**TASK DETAILS**: Pick out the lines below that contain the string "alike" and copy them all.

**DATASET CONTENT**:
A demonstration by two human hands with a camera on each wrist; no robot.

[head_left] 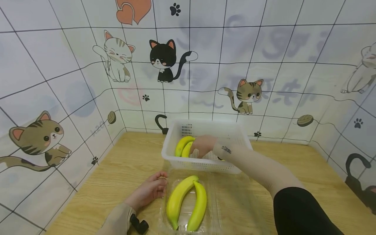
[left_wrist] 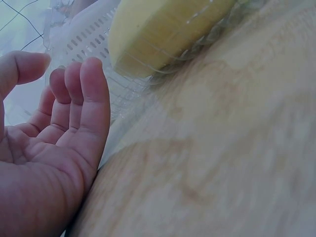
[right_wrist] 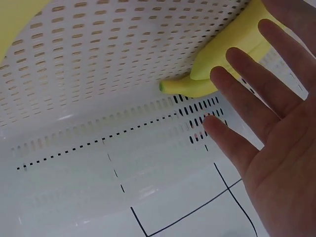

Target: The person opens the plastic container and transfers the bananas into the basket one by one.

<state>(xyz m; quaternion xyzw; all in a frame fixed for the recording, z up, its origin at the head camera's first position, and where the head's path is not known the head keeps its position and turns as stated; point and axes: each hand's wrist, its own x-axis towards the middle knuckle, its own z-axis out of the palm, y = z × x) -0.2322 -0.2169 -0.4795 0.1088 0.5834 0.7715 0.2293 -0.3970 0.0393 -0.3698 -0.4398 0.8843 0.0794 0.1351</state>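
Note:
My right hand (head_left: 204, 146) is inside a white perforated basket (head_left: 245, 137), its fingers spread beside bananas (right_wrist: 227, 44) at the basket's left end. Those fingers look fairly straight in the right wrist view, and no banana is gripped there. Two bananas (head_left: 201, 204) lie side by side in a clear plastic container (head_left: 212, 212) in front of the basket. By the container's left edge rests my left hand (head_left: 149, 191), palm turned toward it, fingers loosely bent and holding nothing. Whether those fingers touch the plastic, I cannot tell.
A wooden tabletop (head_left: 117, 169) carries everything. Another yellow piece (right_wrist: 12, 19) shows at the corner of the right wrist view, in the basket. Behind stands a wall covering (head_left: 202, 75) with printed cats and grid lines; the basket sits close to it.

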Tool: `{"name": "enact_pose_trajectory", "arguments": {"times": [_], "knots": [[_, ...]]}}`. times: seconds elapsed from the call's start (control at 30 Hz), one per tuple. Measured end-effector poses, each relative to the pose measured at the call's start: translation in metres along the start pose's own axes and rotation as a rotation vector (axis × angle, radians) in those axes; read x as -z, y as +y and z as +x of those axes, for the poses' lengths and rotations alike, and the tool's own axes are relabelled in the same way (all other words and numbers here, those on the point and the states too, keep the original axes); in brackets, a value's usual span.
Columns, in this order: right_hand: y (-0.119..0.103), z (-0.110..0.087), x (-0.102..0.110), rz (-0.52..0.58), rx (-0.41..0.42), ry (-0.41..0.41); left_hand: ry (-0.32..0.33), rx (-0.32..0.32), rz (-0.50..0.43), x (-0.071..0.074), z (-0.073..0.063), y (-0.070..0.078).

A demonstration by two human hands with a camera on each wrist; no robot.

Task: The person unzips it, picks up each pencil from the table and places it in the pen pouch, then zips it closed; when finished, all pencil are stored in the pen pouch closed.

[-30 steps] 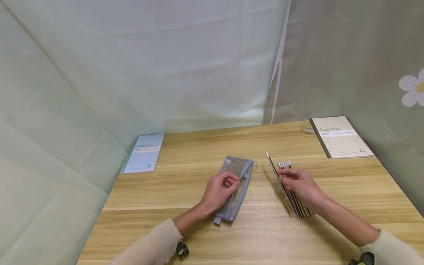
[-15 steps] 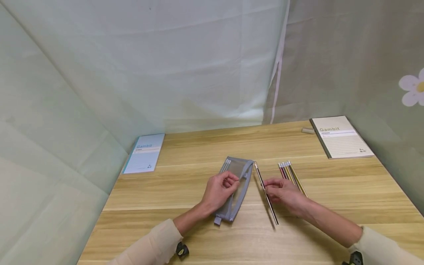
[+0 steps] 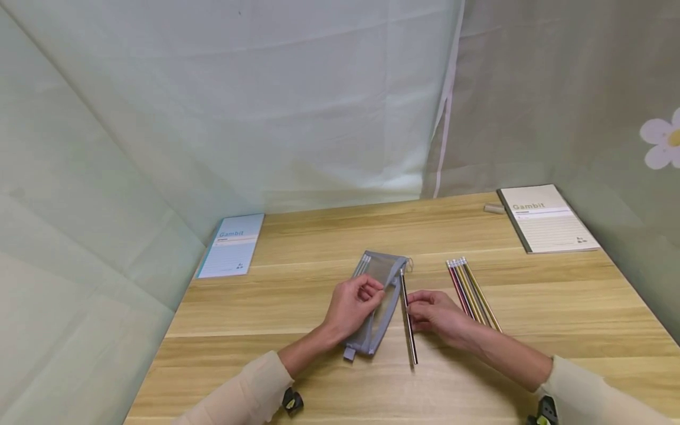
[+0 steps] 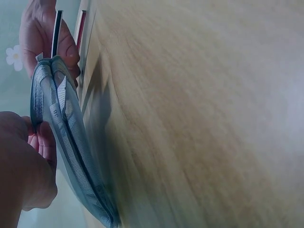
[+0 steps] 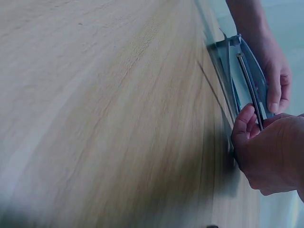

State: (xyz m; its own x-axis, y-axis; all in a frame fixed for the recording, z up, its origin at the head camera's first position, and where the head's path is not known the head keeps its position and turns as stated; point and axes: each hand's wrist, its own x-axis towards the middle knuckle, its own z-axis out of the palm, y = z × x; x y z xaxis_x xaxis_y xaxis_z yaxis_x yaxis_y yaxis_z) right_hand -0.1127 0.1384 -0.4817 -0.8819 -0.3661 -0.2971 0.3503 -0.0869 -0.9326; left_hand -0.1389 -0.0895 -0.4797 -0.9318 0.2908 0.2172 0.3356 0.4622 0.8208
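Dark pencil [image 3: 411, 340] shifted left beside pouch [image 3: 380, 268], right hand [image 3: 438, 316] pinching it; left hand [image 3: 350, 307] pinching pouch.

Room beyond pouch [image 3: 380, 268]; right hand [image 3: 437, 317] blocks gap toward pencil row [image 3: 471, 290].

You had two notebooks [image 3: 549, 219] at the table's [image 3: 308, 248] far corners, one block [image 3: 494, 209], one pencil case [image 3: 390, 310], one held pencil [image 3: 410, 333] and other pencils [image 3: 470, 289] too bunched to count.

pouch [image 3: 381, 270] — blue-grey | pencil [image 3: 411, 339] — black, white-striped | tabletop [image 3: 319, 242]: yellowish-tan, brown woodgrain streaks
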Motion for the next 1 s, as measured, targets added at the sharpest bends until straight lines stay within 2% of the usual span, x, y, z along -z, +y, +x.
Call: {"name": "enact_pose_trajectory", "arguments": {"times": [0.77,1.0], "knots": [[-0.003,0.022,-0.028,0.12,-0.045,0.206,-0.014,-0.007,0.007,0.0,0.002,0.0],[-0.004,0.023,-0.031,0.139,-0.038,0.215,-0.013,0.003,-0.002,-0.001,0.001,0.0]]}}
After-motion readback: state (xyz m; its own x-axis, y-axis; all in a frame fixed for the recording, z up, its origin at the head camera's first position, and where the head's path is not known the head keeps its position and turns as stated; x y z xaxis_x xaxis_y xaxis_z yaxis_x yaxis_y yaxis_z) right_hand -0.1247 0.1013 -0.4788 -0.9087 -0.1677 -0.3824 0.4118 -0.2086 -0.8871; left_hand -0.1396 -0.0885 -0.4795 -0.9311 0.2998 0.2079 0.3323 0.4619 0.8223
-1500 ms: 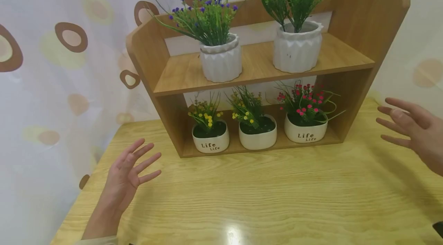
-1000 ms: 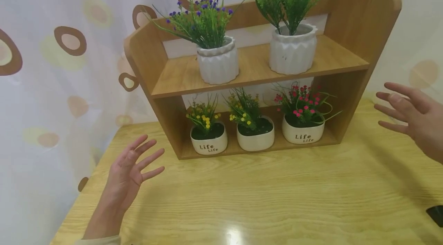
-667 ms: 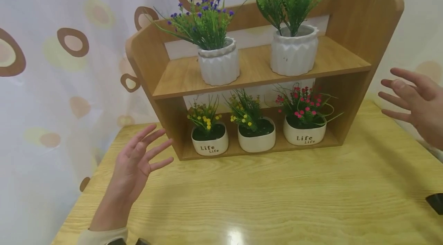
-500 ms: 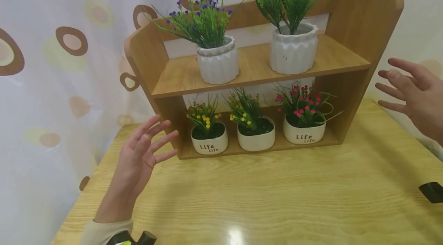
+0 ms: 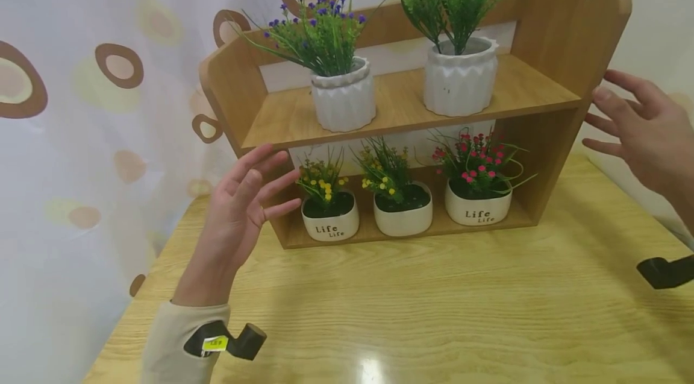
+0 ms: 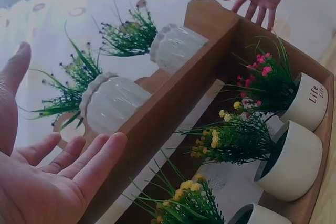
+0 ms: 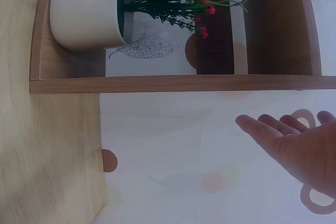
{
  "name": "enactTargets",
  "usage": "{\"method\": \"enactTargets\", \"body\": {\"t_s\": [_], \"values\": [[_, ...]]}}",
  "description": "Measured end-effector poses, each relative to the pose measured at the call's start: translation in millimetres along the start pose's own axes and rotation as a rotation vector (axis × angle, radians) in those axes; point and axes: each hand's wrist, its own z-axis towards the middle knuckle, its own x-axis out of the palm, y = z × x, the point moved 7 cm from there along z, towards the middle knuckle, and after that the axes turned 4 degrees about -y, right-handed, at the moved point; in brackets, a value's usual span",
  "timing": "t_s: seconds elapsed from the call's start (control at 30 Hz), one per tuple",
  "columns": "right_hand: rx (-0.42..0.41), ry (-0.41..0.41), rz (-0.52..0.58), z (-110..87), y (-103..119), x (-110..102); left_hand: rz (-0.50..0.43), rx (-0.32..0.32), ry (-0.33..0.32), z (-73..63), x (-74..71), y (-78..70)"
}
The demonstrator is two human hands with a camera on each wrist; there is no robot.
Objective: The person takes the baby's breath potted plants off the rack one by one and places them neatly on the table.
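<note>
A two-tier wooden shelf (image 5: 564, 34) stands on the table. My left hand (image 5: 244, 203), fingers spread, overlaps the shelf's left side in the head view. My right hand (image 5: 645, 125) is beside the right side panel, fingers extended; a gap shows between its fingers and the panel (image 7: 173, 84) in the right wrist view. Neither hand holds anything. On the upper tier sit two white fluted pots with purple flowers, a left pot (image 5: 344, 100) and a right pot (image 5: 461, 82). Below are two cream planters with yellow flowers, left (image 5: 332, 228) and middle (image 5: 403, 221), and a pink-flowered planter (image 5: 477, 209).
The wood-grain table (image 5: 434, 305) extends in front of the shelf. A patterned curtain (image 5: 81, 191) hangs behind and to the left. A black wrist device (image 5: 222, 340) is strapped over the left sleeve, and another black device (image 5: 661, 272) shows below the right hand.
Both hands have risen and moved inward toward the shelf's sides, the left up and right, the right up and slightly left. The shelf and pots stay in place.
</note>
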Motion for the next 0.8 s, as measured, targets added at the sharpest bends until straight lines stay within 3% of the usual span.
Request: {"method": "enactTargets", "body": {"t_s": [0.13, 0.4, 0.8], "values": [[0.012, -0.012, 0.007, 4.7, -3, 1, -0.003, -0.001, -0.004, 10.8, 4.5, -1.5], [0.013, -0.019, -0.122, 10.8, -9, 4, 0.048, 0.005, -0.025, 35.6, 16.4, -11.9], [-0.065, -0.057, -0.079, 13.6, -10, 9, 0.115, 0.003, -0.070, 69.2, 29.4, -22.0]]}}
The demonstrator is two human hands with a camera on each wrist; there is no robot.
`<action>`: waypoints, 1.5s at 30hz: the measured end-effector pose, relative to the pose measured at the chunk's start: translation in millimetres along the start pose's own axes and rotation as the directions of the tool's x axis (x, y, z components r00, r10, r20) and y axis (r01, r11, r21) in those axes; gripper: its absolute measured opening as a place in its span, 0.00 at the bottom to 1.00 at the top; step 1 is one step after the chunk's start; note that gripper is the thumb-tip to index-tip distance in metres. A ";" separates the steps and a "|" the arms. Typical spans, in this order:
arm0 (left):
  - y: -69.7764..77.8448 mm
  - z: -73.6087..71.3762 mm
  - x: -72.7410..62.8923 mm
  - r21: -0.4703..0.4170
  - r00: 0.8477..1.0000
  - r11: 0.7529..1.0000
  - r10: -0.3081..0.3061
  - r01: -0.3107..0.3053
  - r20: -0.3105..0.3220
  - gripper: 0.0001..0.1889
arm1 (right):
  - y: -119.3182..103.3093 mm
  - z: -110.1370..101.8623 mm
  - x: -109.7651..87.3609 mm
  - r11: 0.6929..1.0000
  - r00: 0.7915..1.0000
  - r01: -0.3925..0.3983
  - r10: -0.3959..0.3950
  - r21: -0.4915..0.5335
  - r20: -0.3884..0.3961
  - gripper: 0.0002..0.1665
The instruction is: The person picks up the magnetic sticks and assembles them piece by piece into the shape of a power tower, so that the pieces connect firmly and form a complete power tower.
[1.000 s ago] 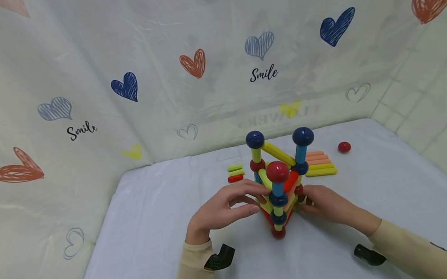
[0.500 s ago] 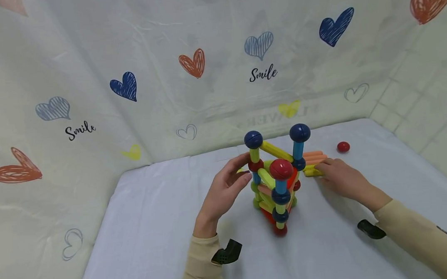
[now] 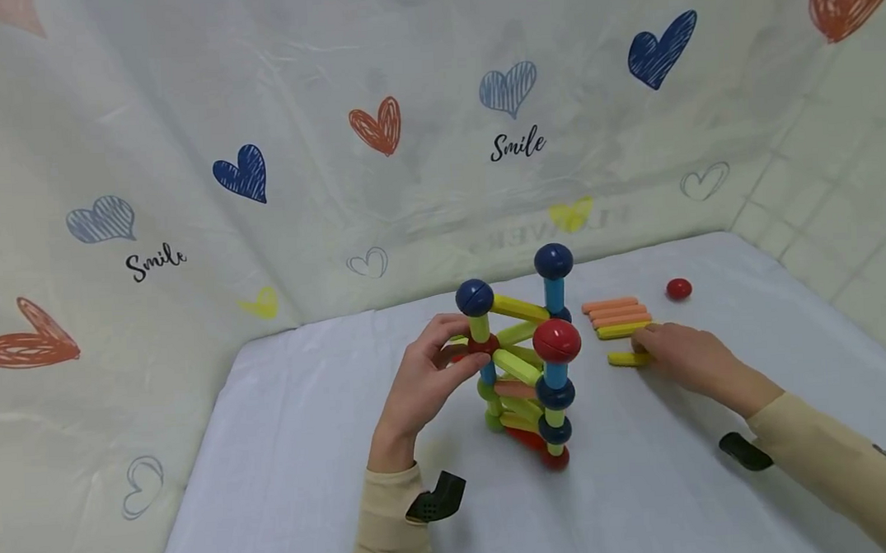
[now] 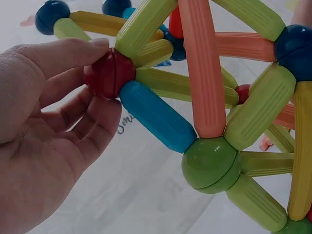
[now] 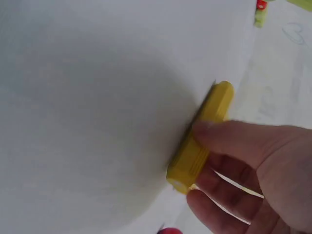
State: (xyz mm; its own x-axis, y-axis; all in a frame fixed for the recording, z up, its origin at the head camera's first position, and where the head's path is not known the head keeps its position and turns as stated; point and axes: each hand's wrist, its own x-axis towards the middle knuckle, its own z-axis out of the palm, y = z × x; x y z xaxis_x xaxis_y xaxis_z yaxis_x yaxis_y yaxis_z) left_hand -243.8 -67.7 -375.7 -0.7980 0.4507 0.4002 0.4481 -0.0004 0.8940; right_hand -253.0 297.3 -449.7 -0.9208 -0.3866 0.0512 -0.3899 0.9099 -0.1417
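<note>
A tower of coloured magnetic rods and balls stands on the white cloth. My left hand point(image 3: 418, 385) grips its red ball point(image 4: 109, 73) between thumb and fingers, at the tower's left corner. Blue balls point(image 3: 474, 297) and a larger red ball point(image 3: 556, 341) top its corners. Below the held ball, a blue rod point(image 4: 157, 117) slopes to a green ball point(image 4: 210, 165) in the left wrist view. Right of the tower, my right hand point(image 3: 692, 360) pinches a yellow rod point(image 5: 201, 141) with thumb and fingers, close over the cloth.
Orange rods point(image 3: 614, 311) and another yellow rod point(image 3: 623, 330) lie in a row behind the right hand. A loose red ball point(image 3: 679, 289) sits farther back on the white cloth point(image 3: 294, 448). Behind the table hangs a pale curtain point(image 3: 300, 233) with printed hearts.
My left hand has moved up to the red ball, and the tower has turned and shifted left. My right hand has left the tower and drawn one yellow rod away from the row.
</note>
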 end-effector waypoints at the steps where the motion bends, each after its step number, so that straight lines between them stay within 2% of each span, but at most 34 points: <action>1: -3.8 -1.1 -0.1 -0.004 1.000 1.000 -0.006 0.006 0.002 0.17 | -1.8 -4.0 -0.6 0.999 1.000 0.002 -0.002 0.042 0.012 0.13; 3: -7.5 -2.4 -0.2 -0.011 1.000 1.000 -0.007 0.007 0.006 0.17 | -7.8 -15.5 -2.3 0.987 0.999 -0.014 0.009 0.163 0.034 0.14; 5: -9.2 -3.0 -0.3 -0.015 1.000 1.000 -0.001 0.001 0.008 0.17 | -15.9 -30.5 -5.0 0.946 0.998 -0.051 0.033 0.320 0.062 0.17; 7: -9.7 -2.9 -0.7 -0.022 1.000 1.000 0.006 -0.005 0.012 0.16 | -26.7 -48.5 -9.4 0.877 0.993 -0.110 0.076 0.468 0.090 0.22; 11: -9.6 -2.6 -1.3 -0.032 1.000 0.999 0.002 -0.002 0.019 0.16 | -54.1 -81.6 -18.8 0.705 0.986 -0.168 0.126 0.689 0.111 0.27; 13: -9.7 -2.7 -1.6 -0.031 1.000 1.000 -0.002 0.003 0.020 0.16 | -69.6 -93.7 -22.0 0.625 0.991 -0.129 0.101 0.770 0.083 0.25; 14: -9.7 -2.9 -1.7 -0.029 1.000 1.000 -0.004 0.005 0.019 0.16 | -77.2 -98.5 -22.8 0.595 0.994 -0.102 0.082 0.797 0.066 0.24; 18: -10.0 -3.9 -2.3 -0.016 1.000 1.000 -0.007 0.007 0.015 0.16 | -102.7 -110.3 -20.2 0.522 1.000 -0.026 0.020 0.853 0.019 0.19; 22: -10.3 -3.4 -2.3 -0.027 1.000 1.000 -0.007 0.007 0.016 0.16 | -113.5 -113.2 -12.1 0.499 1.000 -0.023 0.007 0.867 0.023 0.20; 30: -10.7 -0.7 -0.7 -0.059 1.000 0.998 0.012 -0.011 0.027 0.16 | -116.2 -111.2 -4.8 0.447 0.999 -0.052 0.014 0.893 0.051 0.20; 36: -9.6 -0.7 -0.8 -0.064 0.999 0.998 0.020 -0.018 0.026 0.16 | -118.2 -110.5 -3.8 0.434 0.999 -0.033 -0.003 0.900 0.039 0.20; 39: -9.8 -1.0 -1.4 -0.061 0.999 0.998 0.020 -0.018 0.025 0.16 | -117.6 -110.3 -3.8 0.442 0.999 -0.045 0.003 0.896 0.049 0.21; 45: -9.7 -1.6 -2.1 -0.050 1.000 0.999 0.009 -0.008 0.027 0.16 | -102.8 -105.0 -5.6 0.491 0.995 -0.093 0.067 0.866 0.069 0.21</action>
State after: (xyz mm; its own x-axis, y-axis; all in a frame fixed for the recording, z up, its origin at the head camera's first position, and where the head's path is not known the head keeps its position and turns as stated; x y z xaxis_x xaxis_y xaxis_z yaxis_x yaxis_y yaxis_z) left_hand -247.1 -70.1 -384.8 -0.7826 0.4747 0.4027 0.4335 -0.0486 0.8998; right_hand -208.7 221.8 -331.7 -0.9420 -0.3344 -0.0263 -0.0992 0.3525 -0.9306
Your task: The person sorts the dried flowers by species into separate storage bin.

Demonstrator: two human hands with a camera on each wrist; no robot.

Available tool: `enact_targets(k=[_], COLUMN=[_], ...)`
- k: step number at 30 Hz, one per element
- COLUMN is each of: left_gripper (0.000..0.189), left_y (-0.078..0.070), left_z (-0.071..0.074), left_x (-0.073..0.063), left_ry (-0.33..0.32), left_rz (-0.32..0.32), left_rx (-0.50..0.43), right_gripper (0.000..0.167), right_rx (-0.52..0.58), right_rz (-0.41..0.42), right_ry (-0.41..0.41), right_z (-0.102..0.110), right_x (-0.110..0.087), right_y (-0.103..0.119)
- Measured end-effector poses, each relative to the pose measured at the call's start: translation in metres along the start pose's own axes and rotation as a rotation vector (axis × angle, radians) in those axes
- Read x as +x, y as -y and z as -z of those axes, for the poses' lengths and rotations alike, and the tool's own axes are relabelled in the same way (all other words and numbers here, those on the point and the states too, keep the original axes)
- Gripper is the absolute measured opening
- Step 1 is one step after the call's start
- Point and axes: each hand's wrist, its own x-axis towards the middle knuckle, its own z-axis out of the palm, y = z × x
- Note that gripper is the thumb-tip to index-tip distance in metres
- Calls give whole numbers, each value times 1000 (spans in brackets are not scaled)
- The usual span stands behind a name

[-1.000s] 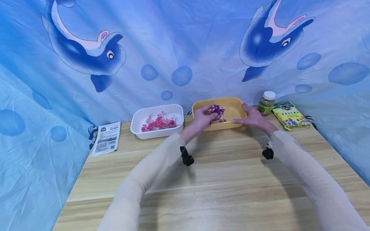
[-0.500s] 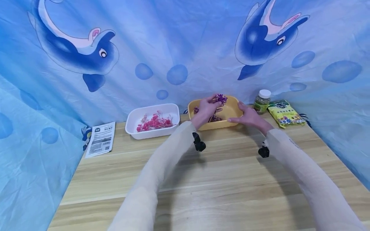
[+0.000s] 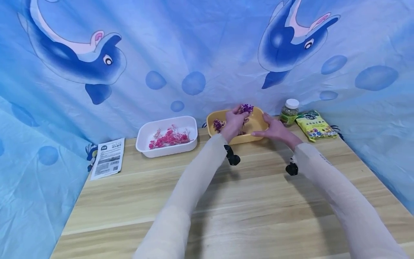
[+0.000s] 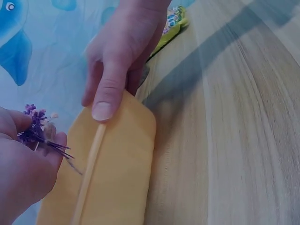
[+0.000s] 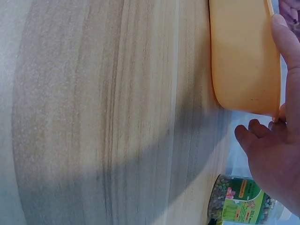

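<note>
In the head view, a yellow plastic basin [image 3: 257, 124] stands at the back of the table, with more purple dried flowers [image 3: 218, 125] at its left end. Over the basin, my left hand [image 3: 233, 124] pinches a small bunch of purple dried flowers [image 3: 247, 109]. The left wrist view shows thin stems poking out past the fingers, and a pale bloom among the purple ones. My right hand [image 3: 277, 130] holds the basin's right end, its thumb lying on the near rim and the other fingers round the end wall.
Left of the basin stands a white basin [image 3: 141, 142] with pink dried flowers [image 3: 169, 137]. A white-lidded jar [image 3: 289, 112] and a yellow packet [image 3: 315, 126] are to the right. A printed white packet [image 3: 108, 158] lies at far left. A blue dolphin curtain [image 3: 207, 46] hangs behind.
My left hand has moved right and toward the basin's far side with the bunch, uncovering the flowers at the left end. My right hand stays on the basin. The head view has shifted slightly.
</note>
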Motion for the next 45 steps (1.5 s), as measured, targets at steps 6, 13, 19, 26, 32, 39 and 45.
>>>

**TASK SOLUTION**:
Tool: `{"name": "enact_pose_trajectory", "arguments": {"times": [_], "knots": [[_, ...]]}}`. times: seconds elapsed from the call's start (control at 30 Hz), one per tuple. Measured end-effector poses, each relative to the pose measured at the call's start: translation in metres along the start pose's own axes and rotation as a rotation vector (axis × angle, radians) in those axes; read x as -z, y as +y and z as +x of those axes, for the poses' lengths and rotations alike, and the tool's own axes are relabelled in the same way (all other words and numbers here, those on the point and the states too, keep the original axes); in brackets, a value's usual span.
- Read x as +x, y as -y and z as -z of those axes, for the poses' lengths and rotations alike, and the tool's own axes are relabelled in the same way (all other words and numbers here, those on the point and the states too, keep the original axes)

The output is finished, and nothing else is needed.